Member of the Minnesota Senate from the 47th district
- In office January 7, 1997 – January 4, 2011
- Preceded by: Eugene R. Merriam
- Succeeded by: Benjamin Kruse

Personal details
- Born: October 25, 1928 Coon Rapids, Minnesota, U.S.
- Died: February 5, 2016 (aged 87) Coon Rapids, Minnesota, U.S.
- Party: Minnesota Democratic-Farmer-Labor Party
- Spouse: Kathryn
- Children: 4
- Alma mater: University of Minnesota Metropolitan State University Northwestern University Minnesota State University, Mankato William Mitchell College of Law
- Occupation: Attorney, peace officer, legislator, veteran

= Leo Foley =

American politician

Leo T. Foley (October 25, 1928 - February 5, 2016) was an American politician who was a member of the Minnesota Senate representing District 49 from 1997 to 2003, and District 47 from 2003 to 2011, which includes portions of Anoka and Hennepin counties in the northern Twin Cities metropolitan area.
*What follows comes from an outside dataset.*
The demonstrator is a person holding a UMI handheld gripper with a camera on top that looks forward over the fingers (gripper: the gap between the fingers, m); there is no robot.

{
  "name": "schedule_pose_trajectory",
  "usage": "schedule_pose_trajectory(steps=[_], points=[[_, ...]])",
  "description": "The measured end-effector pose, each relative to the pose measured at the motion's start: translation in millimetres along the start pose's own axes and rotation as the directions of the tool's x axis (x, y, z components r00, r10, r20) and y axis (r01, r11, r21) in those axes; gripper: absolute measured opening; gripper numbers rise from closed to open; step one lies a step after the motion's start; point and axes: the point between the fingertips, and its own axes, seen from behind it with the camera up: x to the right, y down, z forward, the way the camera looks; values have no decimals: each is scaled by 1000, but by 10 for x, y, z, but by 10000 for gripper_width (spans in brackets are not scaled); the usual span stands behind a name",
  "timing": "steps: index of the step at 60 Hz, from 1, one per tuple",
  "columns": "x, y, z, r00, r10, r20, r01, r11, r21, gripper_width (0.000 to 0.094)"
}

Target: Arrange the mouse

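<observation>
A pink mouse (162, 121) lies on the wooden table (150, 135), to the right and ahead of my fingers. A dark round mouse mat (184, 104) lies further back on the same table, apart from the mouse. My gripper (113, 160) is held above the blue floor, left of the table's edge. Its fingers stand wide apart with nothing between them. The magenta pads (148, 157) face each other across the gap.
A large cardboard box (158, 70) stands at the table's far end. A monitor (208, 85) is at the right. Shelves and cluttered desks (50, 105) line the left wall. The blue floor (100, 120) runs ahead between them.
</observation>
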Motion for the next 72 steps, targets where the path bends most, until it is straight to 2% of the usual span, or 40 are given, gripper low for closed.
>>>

A Democrat, he was first elected to the Senate in 1996, and was re-elected in 2000, 2002 and 2006. Prior to the 2002 legislative redistricting, the area was known as District 49. He was unseated by Republican Benjamin Kruse in the 2010 general election.

==Senate leadership==
Foley was a member of the Senate's Capital Investment Committee, the Finance Committee, and the Judiciary Committee. He also served on the Finance subcommittees for the Judiciary Budget Division (which he chaired), and for the Public Safety Budget Division. His special legislative concerns included education, health care, crime prevention, the environment, transportation, and social services.

==Professional career and education==
Foley worked as a laborer for the Great Northern Railway from 1946 to 1947, then joined the United States Navy from 1947 to 1952, serving in the Korean War. He was a security officer at the Twin City Arsenal from 1952 to 1954, then became a member of the Minnesota State Patrol from 1954 to 1987. He attended the University of Minnesota and Metropolitan State University, earning his B.A. in public administration in 1974. He later attended Northwestern University and Minnesota State University, Mankato, earning a M.A. in public administration in 1979.

After retiring from the Minnesota State Patrol as a major in 1987, Foley worked as security manager for Unisys Corporation from 1987 to 1990. He was a deputy sheriff with the Anoka County Sheriff's Department from 1990 to 1992, then worked as a law clerk with the Anoka County Attorney's Office while earning his J.D. degree from William Mitchell College of Law in Saint Paul, which he received in 1994. From 1994 onwards he was an assistant county attorney for Anoka County.

==Community service==
Foley was active on government and community-based boards through the years. He chaired and was a member of the City of Anoka's Planning Commission from 1977 to 1997. He chaired and was a member of the Anoka Human Rights Commission from 1970 to 1996. He served as president of the Ramsey County Chiefs of Police organization, and was a member of the Minnesota State Advisory Council on Mental Health. He was a member of the American Bar Association and the Minnesota State Bar Association.

==Death==
Foley died on February 5, 2016, in Coon Rapids, Minnesota.